O filme é um thriller ambientado no Recife de 1977, durante a Ditadura Militar, abordando a corrupção e a opressão do regime. Bolsonaro foi condenado a 27 anos de prisão pela tentativa de golpe pós-eleição. Lula da Silva elogiou o longa por retratar a resistência brasileira.
‘O Agente Secreto’ ganhou como ‘Melhor Filme de Língua Não Inglesa’, 27 anos após a última vitória do Brasil na categoria. Wagner Moura, protagonista do filme, levou o prêmio de ‘Melhor Ator de Drama’. A produção avançou rumo ao Oscar 2026 como finalista entre os 15 melhores filmes internacionais.
A lista de indicados inclui produções de diversos países, evidenciando a diversidade e qualidade cinematográfica. A obra de Kleber Mendonça Filho destaca-se pela importância histórica e política, sendo reconhecida internacionalmente.
O sucesso do filme reforça a relevância do cinema brasileiro no cenário mundial, promovendo a reflexão e o debate sobre questões sociais e políticas.

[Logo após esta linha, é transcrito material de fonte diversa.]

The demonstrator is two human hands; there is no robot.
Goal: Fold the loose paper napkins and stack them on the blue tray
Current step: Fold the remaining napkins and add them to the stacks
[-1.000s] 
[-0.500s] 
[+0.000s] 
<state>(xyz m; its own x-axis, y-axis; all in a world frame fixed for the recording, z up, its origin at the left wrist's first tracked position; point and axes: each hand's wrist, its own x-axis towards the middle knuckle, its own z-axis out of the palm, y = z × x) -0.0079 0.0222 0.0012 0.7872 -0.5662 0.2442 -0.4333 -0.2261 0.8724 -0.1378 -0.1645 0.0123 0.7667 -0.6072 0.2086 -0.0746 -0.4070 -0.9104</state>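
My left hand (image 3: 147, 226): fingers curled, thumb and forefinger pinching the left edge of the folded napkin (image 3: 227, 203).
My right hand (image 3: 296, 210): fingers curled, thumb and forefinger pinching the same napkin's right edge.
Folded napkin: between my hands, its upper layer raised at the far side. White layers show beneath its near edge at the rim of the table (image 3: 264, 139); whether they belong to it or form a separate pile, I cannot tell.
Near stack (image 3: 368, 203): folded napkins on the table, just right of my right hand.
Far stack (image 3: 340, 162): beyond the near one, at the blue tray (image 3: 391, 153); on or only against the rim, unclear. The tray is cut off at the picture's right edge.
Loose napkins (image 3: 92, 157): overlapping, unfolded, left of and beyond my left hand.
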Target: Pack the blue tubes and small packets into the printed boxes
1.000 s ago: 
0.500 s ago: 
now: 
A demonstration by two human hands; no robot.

A crítica de Mendonça Filho à prisão de Bolsonaro ressalta a postura engajada do diretor na denúncia de injustiças e na defesa da liberdade de expressão.
A premiação no Globo de Ouro consolida ‘O Agente Secreto’ como uma obra marcante e necessária, que reverbera a resistência e a memória de um período delicado da história do Brasil. A presença do filme entre os finalistas do Oscar representa um reconhecimento da qualidade e relevância artística da produção nacional.